2) Les indemnités de fumures et arrières fumures 
Correspond à cette indemnité, la seule valeur des fumures et amendements restant en terre lors de la prise de possession par l’expropriant. Elles résultent des apports d’engrais et amendements normaux constituant une simple fumure d’entretien.
 
3) L’indemnité d’éviction
Elle correspond à la somme de l’indemnité d’exploitation et des fumures et arrières fumures. 
NB : Le montant de l’indemnité d’éviction dans les départements où la pression foncière issue des expropriations est élevée (Nord et Seine-et-Marne) est bien plus conséquent.

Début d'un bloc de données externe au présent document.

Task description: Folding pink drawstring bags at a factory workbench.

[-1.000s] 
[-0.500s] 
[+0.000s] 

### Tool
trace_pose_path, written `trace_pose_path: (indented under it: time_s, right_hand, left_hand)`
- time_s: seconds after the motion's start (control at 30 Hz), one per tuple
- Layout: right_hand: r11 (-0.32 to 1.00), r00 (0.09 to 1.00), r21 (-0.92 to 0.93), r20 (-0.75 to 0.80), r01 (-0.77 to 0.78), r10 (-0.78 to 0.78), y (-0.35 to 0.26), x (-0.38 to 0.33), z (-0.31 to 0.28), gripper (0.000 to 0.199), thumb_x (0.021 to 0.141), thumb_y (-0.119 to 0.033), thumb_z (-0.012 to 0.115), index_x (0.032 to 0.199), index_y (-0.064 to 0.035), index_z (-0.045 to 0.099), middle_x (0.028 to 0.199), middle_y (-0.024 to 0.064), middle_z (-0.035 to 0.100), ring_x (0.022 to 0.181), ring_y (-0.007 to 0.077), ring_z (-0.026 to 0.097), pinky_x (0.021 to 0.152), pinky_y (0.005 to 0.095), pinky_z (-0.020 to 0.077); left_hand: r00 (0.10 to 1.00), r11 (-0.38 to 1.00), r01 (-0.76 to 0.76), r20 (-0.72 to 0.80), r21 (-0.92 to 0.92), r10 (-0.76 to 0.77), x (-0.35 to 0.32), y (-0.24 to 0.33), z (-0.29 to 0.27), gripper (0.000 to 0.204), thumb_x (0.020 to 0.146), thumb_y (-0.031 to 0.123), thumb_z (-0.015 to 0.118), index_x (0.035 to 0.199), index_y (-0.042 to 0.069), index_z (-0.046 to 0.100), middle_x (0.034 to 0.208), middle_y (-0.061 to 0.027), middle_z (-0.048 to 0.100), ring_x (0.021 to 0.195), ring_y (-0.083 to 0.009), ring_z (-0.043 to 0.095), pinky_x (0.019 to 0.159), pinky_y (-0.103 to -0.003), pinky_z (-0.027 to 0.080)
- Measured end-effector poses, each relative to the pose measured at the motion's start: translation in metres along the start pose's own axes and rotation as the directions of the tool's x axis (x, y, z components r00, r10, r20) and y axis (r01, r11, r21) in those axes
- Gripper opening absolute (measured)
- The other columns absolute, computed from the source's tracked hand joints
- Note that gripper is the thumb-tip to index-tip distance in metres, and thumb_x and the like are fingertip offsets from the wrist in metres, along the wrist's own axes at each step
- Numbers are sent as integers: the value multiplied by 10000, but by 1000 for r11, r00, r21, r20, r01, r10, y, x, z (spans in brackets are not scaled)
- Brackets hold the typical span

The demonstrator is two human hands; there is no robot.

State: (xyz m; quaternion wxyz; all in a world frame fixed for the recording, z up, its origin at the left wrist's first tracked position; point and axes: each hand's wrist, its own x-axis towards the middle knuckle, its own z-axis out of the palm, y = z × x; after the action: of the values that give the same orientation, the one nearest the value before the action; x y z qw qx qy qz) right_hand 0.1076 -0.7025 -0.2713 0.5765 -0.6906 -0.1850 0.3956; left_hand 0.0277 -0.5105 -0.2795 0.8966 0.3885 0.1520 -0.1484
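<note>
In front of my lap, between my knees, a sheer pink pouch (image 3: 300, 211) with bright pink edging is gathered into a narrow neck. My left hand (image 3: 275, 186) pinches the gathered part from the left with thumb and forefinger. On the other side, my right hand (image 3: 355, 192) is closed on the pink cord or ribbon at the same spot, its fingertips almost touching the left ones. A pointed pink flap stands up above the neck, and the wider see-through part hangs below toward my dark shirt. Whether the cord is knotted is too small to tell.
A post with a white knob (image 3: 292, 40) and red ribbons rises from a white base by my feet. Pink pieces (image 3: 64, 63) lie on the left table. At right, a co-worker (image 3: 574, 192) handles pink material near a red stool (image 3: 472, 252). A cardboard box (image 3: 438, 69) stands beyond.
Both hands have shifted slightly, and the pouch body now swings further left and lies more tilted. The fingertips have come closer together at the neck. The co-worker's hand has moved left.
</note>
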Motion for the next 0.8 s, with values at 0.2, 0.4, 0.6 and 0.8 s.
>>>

En effet, le temps nécessaire pour qu’un exploitant évincé retrouve une situation économique similaire est beaucoup plus long lorsque le foncier est rare et prisé. 
 
4) Les correctifs
Tous les départements proposent des majorations ou compléments en fonction de situations diverses rencontrées. Il n’a jamais été constaté dans les protocoles étudiés d’indemnité spécifique en
cas d’éviction de bâtiment. Ces majorations se traduisent :
- soit en nombre d’années de marges brutes à retenir pour le calcul de l’indemnité d’exploitation,
- soit en pourcentage appliqué sur le montant de l’indemnité d’exploitation.
 

III - Conclusion

La pression foncière d’expropriation est un critère majeur de fluctuation du montant des indemnités dans tous les départements. Pour savoir si un protocole d’accord a été signé au niveau  départemental ou régional, il y a lieu de se renseigner, soit auprès des organisations professionnelles agricoles, soit auprès de l’administration. L’Expert Foncier est un acteur essentiel
dans la détermination des indemnités en cas d’éviction notamment lors de situations particulières non prévues dans les protocoles comme par exemple : productions hors-sol, emprise totale de
l’exploitation ou encore détermination de marges brutes propres à l’entreprise agricole concernée par l’éviction.